"""

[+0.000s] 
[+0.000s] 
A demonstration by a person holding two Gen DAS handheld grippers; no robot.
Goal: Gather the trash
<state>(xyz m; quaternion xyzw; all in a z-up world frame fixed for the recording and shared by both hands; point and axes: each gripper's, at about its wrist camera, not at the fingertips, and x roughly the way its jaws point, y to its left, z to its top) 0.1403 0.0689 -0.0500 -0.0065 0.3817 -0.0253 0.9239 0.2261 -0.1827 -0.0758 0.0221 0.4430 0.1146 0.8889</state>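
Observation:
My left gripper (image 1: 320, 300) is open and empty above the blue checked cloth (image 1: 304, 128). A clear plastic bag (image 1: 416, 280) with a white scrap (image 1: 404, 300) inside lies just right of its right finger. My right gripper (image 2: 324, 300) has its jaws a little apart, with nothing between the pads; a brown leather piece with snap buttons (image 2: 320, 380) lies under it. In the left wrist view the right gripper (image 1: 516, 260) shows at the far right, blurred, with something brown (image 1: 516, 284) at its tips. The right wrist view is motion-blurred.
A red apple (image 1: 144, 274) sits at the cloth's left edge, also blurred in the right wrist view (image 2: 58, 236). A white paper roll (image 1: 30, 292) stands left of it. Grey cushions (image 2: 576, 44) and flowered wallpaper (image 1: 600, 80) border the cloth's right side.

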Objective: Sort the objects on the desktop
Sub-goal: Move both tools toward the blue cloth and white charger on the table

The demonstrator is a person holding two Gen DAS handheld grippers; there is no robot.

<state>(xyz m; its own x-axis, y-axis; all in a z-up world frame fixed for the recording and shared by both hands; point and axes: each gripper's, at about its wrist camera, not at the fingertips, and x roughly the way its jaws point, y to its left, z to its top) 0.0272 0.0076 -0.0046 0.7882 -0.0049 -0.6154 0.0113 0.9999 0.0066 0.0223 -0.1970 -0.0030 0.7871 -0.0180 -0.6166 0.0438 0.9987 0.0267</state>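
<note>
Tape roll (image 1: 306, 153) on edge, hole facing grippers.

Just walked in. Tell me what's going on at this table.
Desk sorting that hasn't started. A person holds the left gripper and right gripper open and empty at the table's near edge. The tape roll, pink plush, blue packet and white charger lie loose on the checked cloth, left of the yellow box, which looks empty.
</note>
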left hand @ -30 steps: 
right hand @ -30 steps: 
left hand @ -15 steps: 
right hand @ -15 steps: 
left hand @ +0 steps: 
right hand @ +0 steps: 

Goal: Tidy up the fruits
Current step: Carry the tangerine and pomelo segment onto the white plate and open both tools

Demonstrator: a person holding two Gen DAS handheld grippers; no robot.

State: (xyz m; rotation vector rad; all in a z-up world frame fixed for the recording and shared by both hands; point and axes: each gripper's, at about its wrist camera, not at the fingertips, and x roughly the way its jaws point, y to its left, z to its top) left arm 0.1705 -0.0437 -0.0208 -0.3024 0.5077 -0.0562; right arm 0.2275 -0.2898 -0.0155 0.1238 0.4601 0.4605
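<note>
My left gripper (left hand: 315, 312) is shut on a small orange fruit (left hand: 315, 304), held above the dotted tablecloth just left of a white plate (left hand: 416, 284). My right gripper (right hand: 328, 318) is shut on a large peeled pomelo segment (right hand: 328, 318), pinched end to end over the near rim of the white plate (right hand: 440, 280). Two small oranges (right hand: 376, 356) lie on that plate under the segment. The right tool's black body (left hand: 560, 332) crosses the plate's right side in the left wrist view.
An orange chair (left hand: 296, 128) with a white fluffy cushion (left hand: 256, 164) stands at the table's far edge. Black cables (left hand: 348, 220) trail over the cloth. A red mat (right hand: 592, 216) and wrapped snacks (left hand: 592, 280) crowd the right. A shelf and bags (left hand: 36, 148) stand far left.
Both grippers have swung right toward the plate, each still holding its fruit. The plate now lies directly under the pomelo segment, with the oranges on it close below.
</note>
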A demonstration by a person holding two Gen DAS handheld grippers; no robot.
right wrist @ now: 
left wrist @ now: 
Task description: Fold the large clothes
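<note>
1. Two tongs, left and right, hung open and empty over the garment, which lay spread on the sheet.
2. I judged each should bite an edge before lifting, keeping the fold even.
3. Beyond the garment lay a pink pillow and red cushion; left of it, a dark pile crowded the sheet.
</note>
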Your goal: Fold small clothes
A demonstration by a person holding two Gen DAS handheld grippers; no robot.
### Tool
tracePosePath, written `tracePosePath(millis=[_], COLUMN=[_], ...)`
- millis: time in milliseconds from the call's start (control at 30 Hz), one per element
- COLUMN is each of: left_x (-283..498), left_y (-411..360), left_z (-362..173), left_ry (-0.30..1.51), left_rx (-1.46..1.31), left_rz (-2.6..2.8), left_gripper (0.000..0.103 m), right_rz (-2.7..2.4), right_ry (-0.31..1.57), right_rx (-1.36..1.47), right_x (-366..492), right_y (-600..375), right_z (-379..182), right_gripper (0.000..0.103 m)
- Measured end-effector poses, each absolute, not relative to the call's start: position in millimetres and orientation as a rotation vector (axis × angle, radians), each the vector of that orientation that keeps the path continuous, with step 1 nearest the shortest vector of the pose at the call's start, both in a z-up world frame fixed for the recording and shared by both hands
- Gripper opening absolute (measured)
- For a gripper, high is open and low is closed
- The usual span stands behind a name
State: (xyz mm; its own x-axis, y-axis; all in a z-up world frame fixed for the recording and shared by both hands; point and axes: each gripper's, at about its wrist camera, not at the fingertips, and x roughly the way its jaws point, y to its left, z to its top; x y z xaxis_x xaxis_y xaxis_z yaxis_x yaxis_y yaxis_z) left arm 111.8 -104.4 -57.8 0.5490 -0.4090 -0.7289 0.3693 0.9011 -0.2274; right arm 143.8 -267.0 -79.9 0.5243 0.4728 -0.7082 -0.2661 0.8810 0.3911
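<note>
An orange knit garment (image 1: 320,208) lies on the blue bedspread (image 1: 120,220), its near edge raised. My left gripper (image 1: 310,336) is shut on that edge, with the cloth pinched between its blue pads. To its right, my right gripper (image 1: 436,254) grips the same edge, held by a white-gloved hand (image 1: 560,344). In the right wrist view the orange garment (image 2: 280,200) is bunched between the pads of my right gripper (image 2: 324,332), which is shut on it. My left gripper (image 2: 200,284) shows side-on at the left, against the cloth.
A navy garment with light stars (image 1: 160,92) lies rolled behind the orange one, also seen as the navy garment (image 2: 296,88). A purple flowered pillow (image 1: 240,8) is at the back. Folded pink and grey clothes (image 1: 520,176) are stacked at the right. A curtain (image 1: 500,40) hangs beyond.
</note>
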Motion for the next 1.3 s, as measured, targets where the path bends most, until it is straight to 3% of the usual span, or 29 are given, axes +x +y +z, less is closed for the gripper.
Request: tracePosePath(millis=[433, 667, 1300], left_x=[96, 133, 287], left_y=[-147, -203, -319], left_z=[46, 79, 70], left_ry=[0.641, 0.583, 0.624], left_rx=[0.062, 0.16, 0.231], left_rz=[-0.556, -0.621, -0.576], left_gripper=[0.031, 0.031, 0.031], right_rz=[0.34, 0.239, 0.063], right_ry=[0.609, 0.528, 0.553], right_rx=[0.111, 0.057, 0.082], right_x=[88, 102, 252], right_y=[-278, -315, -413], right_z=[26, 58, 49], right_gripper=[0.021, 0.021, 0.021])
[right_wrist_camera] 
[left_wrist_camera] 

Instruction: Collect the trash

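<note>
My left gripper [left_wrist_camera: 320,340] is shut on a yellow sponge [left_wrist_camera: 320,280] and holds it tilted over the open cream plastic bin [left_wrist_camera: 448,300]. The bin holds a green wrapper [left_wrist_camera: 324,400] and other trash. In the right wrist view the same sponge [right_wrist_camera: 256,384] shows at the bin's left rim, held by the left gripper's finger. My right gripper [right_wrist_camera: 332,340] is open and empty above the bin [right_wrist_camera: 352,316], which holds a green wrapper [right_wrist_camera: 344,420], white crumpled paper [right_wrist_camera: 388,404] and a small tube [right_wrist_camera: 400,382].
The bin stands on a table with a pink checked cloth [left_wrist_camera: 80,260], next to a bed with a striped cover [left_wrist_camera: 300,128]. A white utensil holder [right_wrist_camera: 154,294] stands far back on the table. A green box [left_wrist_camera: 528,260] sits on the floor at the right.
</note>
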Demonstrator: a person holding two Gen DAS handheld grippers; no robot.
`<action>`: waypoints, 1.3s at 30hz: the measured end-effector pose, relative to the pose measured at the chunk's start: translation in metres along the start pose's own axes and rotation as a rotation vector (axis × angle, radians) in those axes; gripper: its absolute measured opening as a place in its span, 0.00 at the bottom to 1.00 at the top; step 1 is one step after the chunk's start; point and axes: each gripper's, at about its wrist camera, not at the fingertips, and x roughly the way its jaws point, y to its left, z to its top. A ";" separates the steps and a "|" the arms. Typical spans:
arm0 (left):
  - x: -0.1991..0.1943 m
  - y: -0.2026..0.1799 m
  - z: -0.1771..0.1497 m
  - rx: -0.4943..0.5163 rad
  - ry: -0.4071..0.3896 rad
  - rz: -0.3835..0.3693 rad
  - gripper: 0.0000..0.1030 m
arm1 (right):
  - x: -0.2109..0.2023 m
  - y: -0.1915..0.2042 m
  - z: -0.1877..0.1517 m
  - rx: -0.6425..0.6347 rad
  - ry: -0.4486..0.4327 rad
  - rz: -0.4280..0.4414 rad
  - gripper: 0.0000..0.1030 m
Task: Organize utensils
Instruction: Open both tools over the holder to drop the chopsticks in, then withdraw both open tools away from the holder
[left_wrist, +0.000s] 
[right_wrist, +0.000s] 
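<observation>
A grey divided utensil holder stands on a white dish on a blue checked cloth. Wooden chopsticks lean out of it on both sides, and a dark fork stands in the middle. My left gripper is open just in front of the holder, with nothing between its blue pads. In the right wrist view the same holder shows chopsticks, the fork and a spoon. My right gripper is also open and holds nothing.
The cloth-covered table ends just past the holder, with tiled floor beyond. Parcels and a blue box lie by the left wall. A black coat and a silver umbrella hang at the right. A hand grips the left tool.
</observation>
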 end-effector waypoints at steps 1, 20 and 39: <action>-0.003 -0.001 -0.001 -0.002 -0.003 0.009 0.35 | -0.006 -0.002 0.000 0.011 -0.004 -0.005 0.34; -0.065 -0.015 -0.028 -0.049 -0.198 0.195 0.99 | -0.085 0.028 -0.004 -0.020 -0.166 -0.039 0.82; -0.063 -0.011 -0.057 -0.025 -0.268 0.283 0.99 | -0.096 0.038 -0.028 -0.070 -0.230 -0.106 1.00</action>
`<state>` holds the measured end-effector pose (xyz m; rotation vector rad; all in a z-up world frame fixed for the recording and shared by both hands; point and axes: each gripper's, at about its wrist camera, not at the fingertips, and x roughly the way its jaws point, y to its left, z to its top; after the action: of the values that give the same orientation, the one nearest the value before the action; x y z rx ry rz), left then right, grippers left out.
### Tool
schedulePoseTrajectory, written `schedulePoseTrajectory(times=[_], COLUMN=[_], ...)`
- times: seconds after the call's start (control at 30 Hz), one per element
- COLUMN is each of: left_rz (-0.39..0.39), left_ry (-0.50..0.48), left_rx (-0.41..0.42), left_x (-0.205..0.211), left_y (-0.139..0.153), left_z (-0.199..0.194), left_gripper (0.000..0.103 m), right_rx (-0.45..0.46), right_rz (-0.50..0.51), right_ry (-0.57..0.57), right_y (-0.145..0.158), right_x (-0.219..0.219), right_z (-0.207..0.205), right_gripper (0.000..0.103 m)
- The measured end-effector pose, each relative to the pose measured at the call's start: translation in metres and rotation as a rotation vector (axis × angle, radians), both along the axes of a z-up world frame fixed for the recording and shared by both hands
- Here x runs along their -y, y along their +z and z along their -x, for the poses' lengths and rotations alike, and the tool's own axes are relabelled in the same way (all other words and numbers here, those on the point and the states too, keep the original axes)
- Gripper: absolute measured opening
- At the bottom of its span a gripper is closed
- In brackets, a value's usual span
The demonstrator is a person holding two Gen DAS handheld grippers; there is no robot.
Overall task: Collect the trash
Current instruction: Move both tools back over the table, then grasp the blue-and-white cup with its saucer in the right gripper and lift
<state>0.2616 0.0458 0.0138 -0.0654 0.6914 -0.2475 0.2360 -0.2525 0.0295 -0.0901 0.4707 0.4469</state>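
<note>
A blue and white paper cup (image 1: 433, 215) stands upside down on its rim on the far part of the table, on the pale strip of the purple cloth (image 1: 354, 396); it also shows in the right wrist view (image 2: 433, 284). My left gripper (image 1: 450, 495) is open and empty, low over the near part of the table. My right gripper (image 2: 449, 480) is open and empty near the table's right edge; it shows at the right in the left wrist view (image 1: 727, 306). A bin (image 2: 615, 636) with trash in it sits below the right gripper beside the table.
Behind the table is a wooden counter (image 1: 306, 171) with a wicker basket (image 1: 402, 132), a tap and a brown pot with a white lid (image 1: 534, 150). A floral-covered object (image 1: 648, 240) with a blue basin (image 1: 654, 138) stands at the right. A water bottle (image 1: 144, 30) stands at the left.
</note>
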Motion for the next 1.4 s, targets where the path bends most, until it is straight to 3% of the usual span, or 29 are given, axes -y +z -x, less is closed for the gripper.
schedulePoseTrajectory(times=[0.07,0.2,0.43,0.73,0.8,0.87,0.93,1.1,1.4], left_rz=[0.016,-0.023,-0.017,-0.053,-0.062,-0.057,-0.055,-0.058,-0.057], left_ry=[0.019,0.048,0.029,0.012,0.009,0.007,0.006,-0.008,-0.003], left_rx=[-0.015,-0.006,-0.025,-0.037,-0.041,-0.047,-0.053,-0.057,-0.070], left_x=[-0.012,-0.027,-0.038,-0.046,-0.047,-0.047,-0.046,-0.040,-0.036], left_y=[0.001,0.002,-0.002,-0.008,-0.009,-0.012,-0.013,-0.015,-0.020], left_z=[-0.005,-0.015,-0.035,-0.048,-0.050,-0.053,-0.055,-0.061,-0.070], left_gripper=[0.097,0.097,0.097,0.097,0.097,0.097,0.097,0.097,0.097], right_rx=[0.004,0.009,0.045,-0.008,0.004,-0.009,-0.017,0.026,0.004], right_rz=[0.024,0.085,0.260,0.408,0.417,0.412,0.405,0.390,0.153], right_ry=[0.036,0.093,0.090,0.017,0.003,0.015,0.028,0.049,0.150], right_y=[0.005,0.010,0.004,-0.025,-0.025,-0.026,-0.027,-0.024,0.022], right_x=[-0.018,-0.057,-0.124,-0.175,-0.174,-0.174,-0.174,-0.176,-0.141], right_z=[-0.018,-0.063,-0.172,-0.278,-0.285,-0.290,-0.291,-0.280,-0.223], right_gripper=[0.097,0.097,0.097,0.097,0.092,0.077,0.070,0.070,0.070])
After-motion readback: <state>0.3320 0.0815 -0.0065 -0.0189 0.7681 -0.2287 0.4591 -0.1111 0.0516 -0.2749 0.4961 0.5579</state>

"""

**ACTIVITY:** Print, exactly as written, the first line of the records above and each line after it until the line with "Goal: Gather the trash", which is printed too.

**REPLY:**
[+0.000s] 
[+0.000s] 
A demonstration by a person holding two Gen DAS handheld grippers; no robot.
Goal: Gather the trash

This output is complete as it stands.